- Directed by: Sanjeev Megoti
- Written by: Sanjeev Megoti
- Produced by: Makineni Krishna Sai
- Starring: Varalaxmi Sarathkumar; Naveen Chandra; Ragini Dwivedi;
- Cinematography: S.N.Hareesh
- Edited by: Anugoju Renukababu
- Music by: Arohana Sudhindra; Sudhakar Mario; Sanjeev Megoti;
- Production company: MSK Pramidha Shee Films
- Release date: 12 June 2026;
- Running time: 156 minutes
- Country: India
- Language: Telugu

= Police Complaint =

2026 Indian Kannada language horror thriller film

Police Complaint is a 2026 Indian Telugu-language horror thriller film directed by Sanjeev Megoti. The film stars Varalaxmi Sarathkumar, Naveen Chandra, and Ragini Dwivedi in lead roles. Directed by Sanjeev Megoti, the film was produced by MSK Pramidha Shee Films.

== Production ==
The project was officially announced through a first-look poster released in May 2025. Production of the film was completed in 2025. In March 2026, reports confirmed that actress Ragini Dwivedi joined the cast of the film.
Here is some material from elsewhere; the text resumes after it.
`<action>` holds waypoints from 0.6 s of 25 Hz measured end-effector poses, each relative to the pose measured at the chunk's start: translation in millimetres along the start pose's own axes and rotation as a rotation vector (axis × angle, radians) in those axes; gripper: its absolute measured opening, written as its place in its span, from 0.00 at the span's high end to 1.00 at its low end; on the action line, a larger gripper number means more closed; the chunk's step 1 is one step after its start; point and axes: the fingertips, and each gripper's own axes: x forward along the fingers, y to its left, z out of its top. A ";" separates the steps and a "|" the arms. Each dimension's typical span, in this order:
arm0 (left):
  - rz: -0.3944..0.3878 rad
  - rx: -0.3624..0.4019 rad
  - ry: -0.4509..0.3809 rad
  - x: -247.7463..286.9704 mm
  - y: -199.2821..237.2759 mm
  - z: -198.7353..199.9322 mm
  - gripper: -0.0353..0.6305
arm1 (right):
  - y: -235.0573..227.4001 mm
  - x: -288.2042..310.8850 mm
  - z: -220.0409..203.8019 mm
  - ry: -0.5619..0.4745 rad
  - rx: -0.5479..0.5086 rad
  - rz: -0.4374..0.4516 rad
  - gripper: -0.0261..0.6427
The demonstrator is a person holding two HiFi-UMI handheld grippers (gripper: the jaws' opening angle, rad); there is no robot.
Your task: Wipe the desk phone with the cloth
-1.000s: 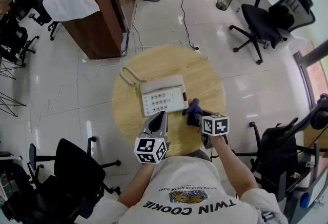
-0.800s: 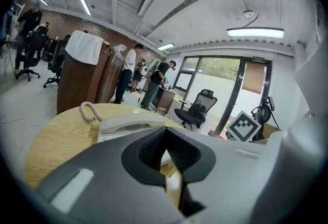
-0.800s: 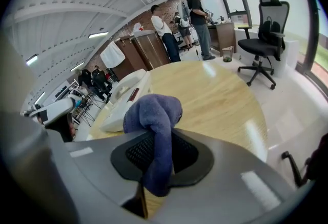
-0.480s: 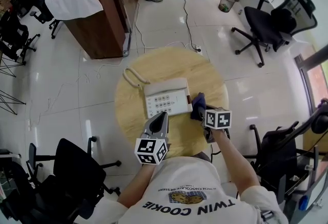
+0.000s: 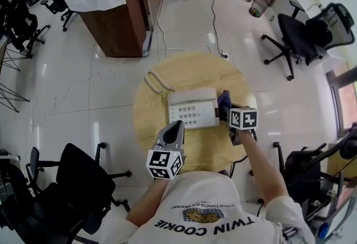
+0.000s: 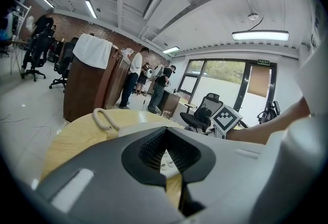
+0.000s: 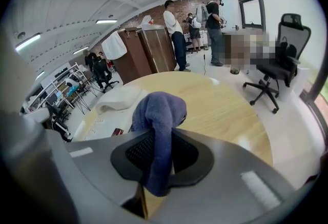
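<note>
My right gripper [image 7: 158,164] pinches the purple cloth [image 7: 159,110], left gripper [image 6: 166,169] closed empty; reckon the unbraced desk phone [image 5: 192,108] might slide.

My head camera looks steeply down from well above onto the round table [image 5: 189,70], with my left gripper [image 5: 174,127] and right gripper [image 5: 227,108] at its near edge. Each gripper camera rides low, close behind its own jaws, and faces across the tabletop. All three views share the desk phone [image 5: 192,109].

White desk phone [image 5: 192,110], flat; bunched purple cloth [image 5: 224,101] at its right edge.
</note>
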 end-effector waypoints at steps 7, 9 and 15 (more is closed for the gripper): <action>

A film teaser was released in May 2026. The film will include a tribute song for Krishna Sai, who will feature in the film posthumously.

== Release ==
The film is released on 12 June 2026.

== Reception ==
Sanjana Pulugurtha of The Times of India said that "What ultimately holds the film back is that it never fully commits to either its crime-thriller instincts or its horror elements. The setup promises a layered mystery steeped in superstition and secrets, but the payoff settles for safer territory." Bhargav Chaganti of NTV Telugu said that "The "Chain Reaction of Karma" concept chosen by director Sanjeev Megoti is very good. The way he balanced the mystery elements on one side while driving horror and action on the other side is impressive."